Return the lines of the data below starting at the one holding "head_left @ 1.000" and ending at the one holding "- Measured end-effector", word for word, leaving every picture out.

* _Exercise data_:
*** Block opens ***

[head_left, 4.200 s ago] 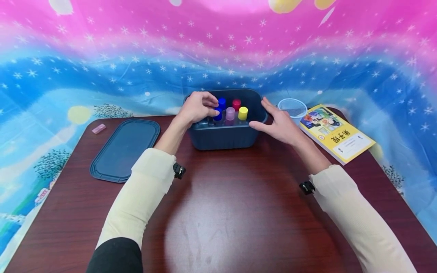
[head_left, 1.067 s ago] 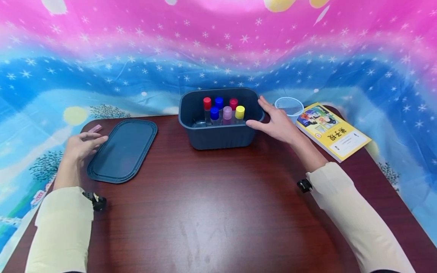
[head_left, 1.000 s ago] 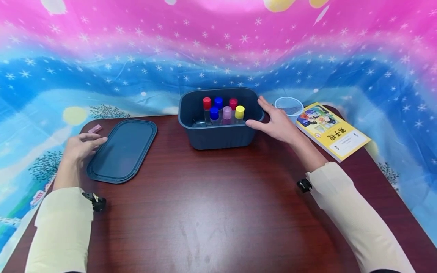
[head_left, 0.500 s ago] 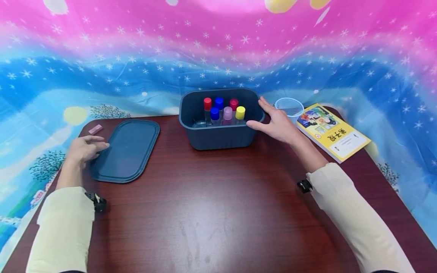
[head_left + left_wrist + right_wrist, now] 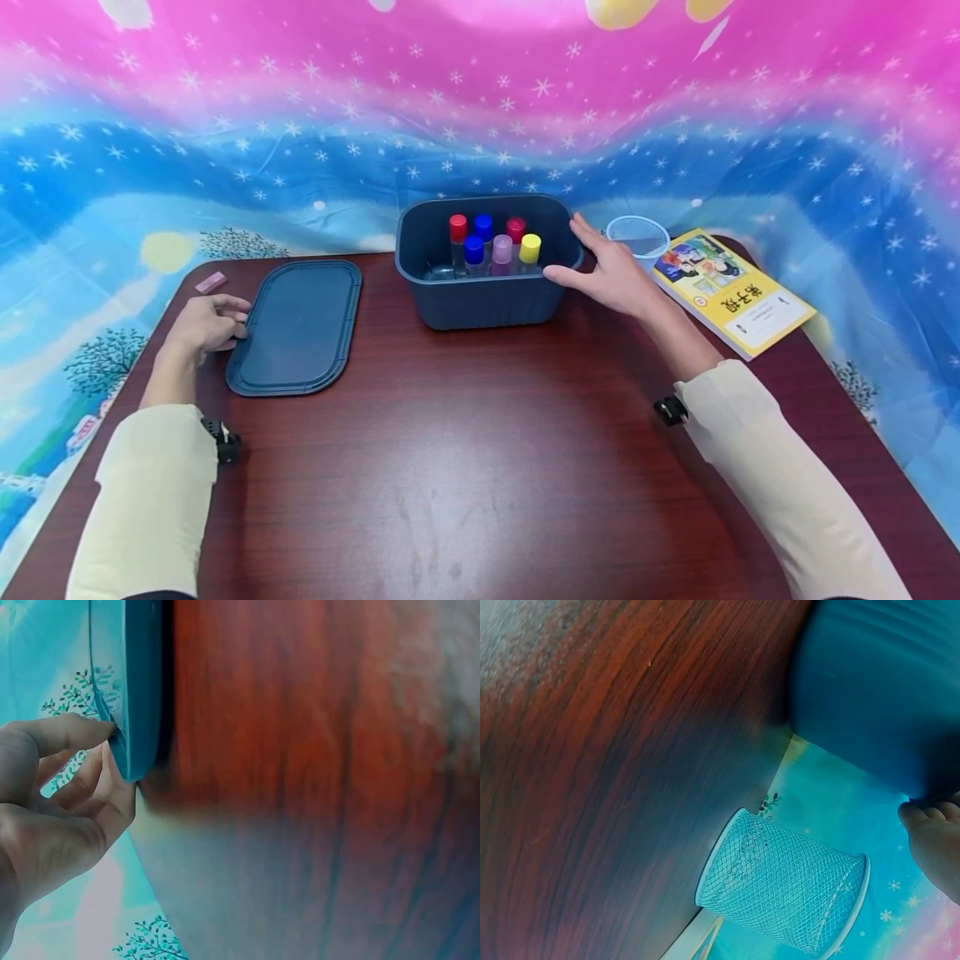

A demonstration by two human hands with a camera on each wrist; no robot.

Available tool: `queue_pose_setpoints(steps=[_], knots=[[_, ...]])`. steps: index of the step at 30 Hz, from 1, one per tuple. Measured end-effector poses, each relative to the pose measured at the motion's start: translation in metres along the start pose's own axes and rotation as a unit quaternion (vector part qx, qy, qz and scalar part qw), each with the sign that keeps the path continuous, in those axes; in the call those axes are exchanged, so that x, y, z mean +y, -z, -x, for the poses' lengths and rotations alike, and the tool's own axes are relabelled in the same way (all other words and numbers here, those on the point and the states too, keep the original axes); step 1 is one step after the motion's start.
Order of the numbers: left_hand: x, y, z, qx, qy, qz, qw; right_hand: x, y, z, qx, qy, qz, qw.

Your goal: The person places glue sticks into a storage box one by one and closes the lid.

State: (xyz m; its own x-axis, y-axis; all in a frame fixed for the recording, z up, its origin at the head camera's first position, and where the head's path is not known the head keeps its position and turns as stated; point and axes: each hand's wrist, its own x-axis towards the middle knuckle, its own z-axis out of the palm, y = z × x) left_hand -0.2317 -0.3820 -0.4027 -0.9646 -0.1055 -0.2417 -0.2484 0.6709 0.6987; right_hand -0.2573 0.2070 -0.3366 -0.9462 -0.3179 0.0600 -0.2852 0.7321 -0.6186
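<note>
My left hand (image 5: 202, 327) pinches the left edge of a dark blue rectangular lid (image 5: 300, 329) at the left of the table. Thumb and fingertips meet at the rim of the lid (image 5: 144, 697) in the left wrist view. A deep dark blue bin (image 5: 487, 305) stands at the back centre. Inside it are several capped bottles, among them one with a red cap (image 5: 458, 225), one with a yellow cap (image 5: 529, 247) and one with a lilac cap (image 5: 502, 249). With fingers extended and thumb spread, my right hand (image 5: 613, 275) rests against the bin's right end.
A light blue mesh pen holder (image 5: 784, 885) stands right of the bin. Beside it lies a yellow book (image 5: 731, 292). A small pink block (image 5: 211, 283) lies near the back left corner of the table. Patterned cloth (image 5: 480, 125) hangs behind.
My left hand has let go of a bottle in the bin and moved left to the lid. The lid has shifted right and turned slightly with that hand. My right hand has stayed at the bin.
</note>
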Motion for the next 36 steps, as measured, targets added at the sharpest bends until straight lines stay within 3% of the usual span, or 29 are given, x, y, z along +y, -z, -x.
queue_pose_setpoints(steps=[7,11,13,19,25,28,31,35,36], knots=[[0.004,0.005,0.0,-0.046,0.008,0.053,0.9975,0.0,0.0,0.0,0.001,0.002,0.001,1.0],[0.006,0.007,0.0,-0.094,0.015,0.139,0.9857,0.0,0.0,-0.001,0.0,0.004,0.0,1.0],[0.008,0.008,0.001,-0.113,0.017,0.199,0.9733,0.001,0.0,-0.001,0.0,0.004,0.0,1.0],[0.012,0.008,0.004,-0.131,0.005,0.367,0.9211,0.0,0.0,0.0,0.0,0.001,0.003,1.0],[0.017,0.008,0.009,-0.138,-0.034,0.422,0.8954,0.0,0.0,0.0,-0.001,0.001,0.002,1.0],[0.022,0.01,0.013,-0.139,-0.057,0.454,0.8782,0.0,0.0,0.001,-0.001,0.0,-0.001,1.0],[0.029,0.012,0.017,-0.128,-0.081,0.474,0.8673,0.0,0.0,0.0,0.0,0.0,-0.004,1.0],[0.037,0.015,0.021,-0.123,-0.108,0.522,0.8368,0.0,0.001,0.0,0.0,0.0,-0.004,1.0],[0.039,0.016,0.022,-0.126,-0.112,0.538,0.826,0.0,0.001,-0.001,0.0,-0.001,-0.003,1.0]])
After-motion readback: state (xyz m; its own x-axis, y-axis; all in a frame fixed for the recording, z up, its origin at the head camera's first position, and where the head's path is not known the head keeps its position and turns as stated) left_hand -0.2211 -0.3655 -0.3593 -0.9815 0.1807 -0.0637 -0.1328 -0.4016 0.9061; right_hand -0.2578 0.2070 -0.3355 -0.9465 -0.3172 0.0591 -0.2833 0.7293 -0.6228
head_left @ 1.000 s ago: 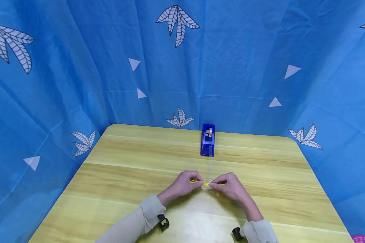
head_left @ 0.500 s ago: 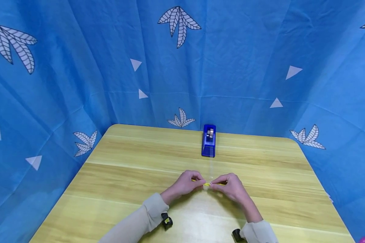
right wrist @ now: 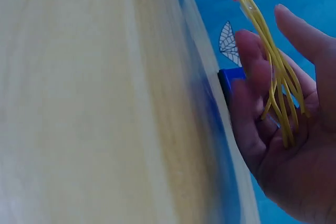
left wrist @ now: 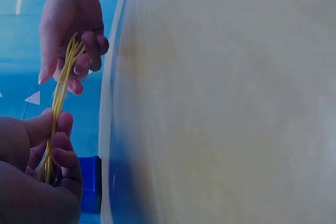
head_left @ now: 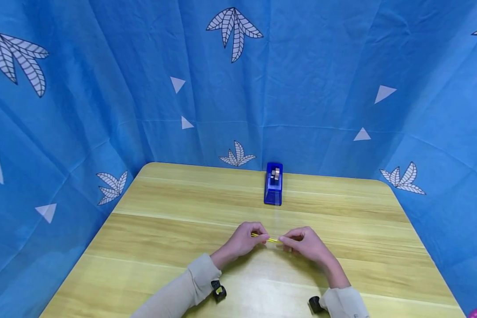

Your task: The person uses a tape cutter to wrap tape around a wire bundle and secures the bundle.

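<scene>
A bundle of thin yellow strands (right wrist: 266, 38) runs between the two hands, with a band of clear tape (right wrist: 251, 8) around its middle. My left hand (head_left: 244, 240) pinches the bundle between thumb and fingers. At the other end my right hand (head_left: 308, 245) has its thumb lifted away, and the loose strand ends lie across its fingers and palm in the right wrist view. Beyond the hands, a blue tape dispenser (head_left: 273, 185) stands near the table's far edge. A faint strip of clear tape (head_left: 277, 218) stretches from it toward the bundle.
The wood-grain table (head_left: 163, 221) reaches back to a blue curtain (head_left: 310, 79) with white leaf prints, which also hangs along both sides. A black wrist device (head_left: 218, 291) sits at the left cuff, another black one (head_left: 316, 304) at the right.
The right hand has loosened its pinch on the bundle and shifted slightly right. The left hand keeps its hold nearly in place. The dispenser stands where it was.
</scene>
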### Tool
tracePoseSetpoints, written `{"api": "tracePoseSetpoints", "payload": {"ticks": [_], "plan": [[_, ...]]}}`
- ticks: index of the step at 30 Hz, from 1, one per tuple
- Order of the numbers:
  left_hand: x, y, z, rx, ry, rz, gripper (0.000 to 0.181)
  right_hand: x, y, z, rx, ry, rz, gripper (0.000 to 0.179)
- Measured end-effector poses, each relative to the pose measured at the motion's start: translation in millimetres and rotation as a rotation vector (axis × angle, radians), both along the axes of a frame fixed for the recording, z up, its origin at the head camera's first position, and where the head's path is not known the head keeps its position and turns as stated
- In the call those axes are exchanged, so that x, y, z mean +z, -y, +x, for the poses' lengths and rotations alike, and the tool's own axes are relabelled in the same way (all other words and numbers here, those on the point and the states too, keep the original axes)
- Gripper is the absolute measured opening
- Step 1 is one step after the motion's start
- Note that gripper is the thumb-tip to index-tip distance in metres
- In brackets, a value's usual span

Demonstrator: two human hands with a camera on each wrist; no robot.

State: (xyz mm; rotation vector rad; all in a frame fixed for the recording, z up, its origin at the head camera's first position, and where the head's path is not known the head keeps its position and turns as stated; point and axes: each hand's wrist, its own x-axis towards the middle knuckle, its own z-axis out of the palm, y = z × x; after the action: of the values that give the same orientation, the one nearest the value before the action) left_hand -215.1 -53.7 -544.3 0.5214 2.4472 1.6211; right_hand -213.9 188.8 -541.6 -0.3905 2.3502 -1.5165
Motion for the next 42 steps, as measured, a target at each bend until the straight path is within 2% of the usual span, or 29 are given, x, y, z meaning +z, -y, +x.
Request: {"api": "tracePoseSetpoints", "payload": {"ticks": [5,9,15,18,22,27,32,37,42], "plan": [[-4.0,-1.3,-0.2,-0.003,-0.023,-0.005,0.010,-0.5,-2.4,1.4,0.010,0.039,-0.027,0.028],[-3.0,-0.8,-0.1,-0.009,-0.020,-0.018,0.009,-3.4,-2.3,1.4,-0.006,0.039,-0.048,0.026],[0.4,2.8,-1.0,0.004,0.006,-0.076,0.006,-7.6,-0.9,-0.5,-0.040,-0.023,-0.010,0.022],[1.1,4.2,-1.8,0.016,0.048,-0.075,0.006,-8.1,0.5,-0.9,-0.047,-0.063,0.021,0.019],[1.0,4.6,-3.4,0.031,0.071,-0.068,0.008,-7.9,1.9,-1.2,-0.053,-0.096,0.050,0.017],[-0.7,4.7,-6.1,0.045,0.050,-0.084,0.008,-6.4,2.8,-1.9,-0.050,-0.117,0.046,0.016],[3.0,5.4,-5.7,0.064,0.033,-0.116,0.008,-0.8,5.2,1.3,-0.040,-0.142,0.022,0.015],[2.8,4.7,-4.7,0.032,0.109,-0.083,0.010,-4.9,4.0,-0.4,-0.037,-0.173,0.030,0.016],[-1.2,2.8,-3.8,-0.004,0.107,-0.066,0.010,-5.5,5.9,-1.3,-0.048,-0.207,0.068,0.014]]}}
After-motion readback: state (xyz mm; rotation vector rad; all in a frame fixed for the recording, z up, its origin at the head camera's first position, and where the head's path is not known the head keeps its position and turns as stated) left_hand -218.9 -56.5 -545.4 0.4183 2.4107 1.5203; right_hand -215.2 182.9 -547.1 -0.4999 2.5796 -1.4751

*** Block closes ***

* _Response_:
head_left @ 1.000 s ago: 
head_left @ 0.500 s ago: 
right wrist @ now: 
left wrist @ now: 
head_left @ now: 

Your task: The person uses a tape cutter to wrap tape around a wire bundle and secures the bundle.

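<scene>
A bundle of thin yellow strands (right wrist: 266, 38) runs between the two hands, with a band of clear tape (right wrist: 251, 8) around its middle. My left hand (head_left: 244, 240) pinches the bundle between thumb and fingers. At the other end my right hand (head_left: 308, 245) has its thumb lifted away, and the loose strand ends lie across its fingers and palm in the right wrist view. Beyond the hands, a blue tape dispenser (head_left: 273, 185) stands near the table's far edge. A faint strip of clear tape (head_left: 277, 218) stretches from it toward the bundle.
The wood-grain table (head_left: 163, 221) reaches back to a blue curtain (head_left: 310, 79) with white leaf prints, which also hangs along both sides. A black wrist device (head_left: 218, 291) sits at the left cuff, another black one (head_left: 316, 304) at the right.
The right hand has loosened its pinch on the bundle and shifted slightly right. The left hand keeps its hold nearly in place. The dispenser stands where it was.
</scene>
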### Tool
tracePoseSetpoints, written `{"api": "tracePoseSetpoints", "payload": {"ticks": [_], "plan": [[_, ...]]}}`
- ticks: index of the step at 30 Hz, from 1, one per tuple
- Order of the numbers:
  left_hand: x, y, z, rx, ry, rz, gripper (0.000 to 0.181)
  right_hand: x, y, z, rx, ry, rz, gripper (0.000 to 0.179)
- Measured end-effector poses, each relative to the pose measured at the motion's start: translation in millimetres and rotation as a rotation vector (axis × angle, radians), both along the axes of a frame fixed for the recording, z up, its origin at the head camera's first position, and where the head's path is not known the head keeps its position and turns as stated

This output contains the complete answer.